======== EXCERPTED DATA ========

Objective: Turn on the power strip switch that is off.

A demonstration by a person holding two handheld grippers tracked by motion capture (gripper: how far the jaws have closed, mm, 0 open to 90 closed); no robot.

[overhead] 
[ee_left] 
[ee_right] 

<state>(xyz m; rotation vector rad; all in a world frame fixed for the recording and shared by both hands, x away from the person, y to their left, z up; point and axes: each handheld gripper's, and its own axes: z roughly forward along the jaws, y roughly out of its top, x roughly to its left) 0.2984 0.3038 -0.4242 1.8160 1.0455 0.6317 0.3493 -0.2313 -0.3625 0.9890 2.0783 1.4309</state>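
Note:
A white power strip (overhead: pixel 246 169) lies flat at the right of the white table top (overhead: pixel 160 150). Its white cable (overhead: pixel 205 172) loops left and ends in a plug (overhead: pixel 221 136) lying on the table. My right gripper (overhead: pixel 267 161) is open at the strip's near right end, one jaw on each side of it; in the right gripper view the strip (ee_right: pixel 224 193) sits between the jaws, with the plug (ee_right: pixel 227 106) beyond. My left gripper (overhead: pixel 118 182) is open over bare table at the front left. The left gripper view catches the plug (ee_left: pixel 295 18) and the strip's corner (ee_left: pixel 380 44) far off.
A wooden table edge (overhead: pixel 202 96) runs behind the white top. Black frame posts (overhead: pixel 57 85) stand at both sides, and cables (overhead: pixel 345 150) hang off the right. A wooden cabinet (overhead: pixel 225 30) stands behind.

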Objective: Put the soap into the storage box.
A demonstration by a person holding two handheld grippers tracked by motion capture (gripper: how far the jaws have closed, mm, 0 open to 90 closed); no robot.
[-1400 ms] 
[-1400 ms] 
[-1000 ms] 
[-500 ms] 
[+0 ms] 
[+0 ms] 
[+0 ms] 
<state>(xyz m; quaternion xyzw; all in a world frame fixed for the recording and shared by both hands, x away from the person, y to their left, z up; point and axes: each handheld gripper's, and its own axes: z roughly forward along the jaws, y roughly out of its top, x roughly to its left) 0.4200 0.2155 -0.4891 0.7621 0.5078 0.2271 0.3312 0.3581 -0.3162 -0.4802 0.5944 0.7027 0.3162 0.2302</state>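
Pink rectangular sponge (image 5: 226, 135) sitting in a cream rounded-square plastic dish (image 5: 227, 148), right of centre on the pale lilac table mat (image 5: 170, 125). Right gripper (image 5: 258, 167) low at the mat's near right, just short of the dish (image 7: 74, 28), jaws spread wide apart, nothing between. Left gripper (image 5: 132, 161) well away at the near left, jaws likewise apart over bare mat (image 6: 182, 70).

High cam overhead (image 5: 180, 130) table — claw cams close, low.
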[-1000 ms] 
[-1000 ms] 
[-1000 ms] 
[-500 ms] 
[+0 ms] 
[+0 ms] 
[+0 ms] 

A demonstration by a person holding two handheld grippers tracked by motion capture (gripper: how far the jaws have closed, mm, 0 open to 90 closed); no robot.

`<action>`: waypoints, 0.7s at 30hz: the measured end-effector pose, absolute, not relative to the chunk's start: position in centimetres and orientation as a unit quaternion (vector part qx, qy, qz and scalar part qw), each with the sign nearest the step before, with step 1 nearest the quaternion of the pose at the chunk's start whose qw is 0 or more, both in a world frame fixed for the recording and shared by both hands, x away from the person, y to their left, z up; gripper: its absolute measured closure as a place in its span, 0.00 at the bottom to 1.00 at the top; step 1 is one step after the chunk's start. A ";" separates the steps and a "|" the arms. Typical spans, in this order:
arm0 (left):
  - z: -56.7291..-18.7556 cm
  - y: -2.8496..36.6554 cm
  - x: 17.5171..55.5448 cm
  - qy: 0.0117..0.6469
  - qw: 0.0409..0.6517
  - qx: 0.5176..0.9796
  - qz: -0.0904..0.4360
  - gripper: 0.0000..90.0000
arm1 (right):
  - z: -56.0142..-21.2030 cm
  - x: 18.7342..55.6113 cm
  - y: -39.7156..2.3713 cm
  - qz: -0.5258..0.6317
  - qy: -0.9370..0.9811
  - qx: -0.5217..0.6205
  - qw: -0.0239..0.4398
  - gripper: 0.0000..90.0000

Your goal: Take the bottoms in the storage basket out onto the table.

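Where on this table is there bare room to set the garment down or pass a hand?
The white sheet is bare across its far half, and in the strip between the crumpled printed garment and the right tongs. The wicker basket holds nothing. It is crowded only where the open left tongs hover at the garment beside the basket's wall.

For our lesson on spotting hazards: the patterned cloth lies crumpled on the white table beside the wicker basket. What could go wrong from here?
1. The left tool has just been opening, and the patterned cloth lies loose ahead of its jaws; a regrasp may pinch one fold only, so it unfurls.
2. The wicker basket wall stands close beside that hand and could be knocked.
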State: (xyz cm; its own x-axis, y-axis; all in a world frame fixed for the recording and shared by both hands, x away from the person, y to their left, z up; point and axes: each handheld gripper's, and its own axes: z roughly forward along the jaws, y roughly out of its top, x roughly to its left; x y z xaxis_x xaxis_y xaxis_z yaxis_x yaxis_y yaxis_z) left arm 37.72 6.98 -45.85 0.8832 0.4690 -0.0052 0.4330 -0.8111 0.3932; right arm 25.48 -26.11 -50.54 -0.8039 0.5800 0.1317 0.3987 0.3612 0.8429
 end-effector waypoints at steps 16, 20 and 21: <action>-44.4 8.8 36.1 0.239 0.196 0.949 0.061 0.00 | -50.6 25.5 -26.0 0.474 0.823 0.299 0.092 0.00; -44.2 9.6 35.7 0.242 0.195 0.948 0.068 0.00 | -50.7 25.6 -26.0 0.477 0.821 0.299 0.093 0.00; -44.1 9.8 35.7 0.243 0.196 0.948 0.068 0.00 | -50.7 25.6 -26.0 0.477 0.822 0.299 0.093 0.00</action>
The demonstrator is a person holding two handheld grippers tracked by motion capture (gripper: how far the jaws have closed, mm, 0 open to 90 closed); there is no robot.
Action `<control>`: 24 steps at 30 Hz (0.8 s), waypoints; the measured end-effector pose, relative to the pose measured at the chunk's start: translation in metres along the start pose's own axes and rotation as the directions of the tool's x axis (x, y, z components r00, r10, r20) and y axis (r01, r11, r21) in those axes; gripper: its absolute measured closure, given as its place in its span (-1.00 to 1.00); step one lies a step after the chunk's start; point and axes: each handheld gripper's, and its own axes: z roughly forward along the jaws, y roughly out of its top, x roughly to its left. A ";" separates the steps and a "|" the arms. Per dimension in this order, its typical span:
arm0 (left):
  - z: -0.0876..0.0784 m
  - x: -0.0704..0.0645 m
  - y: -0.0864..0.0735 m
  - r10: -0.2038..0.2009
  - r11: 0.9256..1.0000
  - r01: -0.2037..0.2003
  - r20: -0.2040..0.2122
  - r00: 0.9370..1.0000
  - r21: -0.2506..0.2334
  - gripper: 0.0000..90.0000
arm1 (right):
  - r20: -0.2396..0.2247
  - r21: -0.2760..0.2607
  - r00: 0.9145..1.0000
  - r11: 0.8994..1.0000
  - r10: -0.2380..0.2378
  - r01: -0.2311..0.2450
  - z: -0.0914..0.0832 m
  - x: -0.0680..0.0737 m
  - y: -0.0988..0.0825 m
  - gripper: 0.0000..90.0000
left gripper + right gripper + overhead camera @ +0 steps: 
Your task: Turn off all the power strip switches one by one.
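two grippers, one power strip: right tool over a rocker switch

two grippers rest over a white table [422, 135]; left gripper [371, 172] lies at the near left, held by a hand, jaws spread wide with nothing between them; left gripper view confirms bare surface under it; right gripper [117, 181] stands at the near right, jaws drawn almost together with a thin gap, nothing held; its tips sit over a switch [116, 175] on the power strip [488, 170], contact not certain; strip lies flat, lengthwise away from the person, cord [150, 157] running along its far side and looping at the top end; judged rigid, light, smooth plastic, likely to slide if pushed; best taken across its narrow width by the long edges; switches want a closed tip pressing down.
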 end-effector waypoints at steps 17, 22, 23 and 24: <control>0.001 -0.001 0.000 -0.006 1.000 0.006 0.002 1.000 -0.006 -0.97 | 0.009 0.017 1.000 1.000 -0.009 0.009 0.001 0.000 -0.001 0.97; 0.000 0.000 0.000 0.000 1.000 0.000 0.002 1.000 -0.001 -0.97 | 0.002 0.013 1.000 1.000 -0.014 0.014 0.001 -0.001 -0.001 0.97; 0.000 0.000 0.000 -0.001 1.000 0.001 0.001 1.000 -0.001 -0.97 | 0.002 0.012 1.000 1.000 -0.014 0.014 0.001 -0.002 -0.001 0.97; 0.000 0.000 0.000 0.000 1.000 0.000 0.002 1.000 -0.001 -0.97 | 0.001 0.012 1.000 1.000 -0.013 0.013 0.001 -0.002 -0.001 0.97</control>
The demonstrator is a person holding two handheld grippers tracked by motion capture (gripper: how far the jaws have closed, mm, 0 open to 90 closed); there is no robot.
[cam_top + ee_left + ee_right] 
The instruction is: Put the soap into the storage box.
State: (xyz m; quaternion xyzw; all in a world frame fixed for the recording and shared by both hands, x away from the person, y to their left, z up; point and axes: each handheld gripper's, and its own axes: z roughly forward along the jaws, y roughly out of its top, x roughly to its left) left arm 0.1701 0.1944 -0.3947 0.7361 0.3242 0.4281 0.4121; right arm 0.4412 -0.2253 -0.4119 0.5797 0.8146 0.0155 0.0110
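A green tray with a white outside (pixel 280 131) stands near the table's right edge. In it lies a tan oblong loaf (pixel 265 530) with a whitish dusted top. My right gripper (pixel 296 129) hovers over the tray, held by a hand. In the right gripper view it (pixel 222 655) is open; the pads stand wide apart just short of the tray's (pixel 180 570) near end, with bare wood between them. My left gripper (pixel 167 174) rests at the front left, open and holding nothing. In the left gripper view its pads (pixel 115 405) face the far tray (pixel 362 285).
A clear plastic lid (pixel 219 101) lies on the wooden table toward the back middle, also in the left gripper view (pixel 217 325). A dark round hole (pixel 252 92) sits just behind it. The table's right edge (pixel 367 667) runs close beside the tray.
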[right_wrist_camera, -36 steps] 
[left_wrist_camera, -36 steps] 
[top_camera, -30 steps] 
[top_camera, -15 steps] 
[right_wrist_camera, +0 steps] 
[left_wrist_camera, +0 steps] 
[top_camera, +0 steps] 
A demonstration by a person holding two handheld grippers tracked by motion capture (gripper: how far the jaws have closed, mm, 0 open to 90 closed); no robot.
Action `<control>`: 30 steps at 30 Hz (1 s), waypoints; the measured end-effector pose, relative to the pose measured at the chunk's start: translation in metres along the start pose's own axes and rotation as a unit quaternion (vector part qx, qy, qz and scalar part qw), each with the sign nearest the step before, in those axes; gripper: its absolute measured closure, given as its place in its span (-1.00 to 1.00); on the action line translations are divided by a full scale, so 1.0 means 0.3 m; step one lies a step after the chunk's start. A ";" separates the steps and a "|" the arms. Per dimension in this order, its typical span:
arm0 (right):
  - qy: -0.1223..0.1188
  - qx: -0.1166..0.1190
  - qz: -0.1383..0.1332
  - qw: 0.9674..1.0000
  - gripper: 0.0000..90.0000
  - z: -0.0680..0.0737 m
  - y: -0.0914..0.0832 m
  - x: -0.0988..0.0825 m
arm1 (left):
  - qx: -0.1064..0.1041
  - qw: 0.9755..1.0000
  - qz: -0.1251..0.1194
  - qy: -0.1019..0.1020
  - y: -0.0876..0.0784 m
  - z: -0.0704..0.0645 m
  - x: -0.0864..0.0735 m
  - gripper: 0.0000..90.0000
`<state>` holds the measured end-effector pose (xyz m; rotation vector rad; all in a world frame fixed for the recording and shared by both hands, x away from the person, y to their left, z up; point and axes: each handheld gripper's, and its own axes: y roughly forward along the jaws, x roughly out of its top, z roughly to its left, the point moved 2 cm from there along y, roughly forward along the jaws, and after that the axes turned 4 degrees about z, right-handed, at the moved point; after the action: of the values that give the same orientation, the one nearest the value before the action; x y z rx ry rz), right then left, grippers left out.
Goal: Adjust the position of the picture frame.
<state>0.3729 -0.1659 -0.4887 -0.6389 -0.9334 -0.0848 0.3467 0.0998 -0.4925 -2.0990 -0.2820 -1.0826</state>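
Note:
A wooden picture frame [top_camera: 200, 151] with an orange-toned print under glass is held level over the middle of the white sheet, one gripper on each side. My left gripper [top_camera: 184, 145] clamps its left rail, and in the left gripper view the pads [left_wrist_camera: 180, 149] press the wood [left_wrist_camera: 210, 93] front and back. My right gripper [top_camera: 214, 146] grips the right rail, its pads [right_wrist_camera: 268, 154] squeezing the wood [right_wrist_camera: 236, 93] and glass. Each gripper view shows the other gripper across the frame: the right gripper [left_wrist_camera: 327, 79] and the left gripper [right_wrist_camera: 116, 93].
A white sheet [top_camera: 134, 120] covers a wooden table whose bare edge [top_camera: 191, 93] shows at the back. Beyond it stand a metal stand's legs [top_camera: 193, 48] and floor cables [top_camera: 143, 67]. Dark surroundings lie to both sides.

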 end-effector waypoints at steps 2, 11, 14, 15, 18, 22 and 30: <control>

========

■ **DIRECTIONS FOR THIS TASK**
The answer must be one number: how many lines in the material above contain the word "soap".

■ **ANSWER FOR THE TASK**
2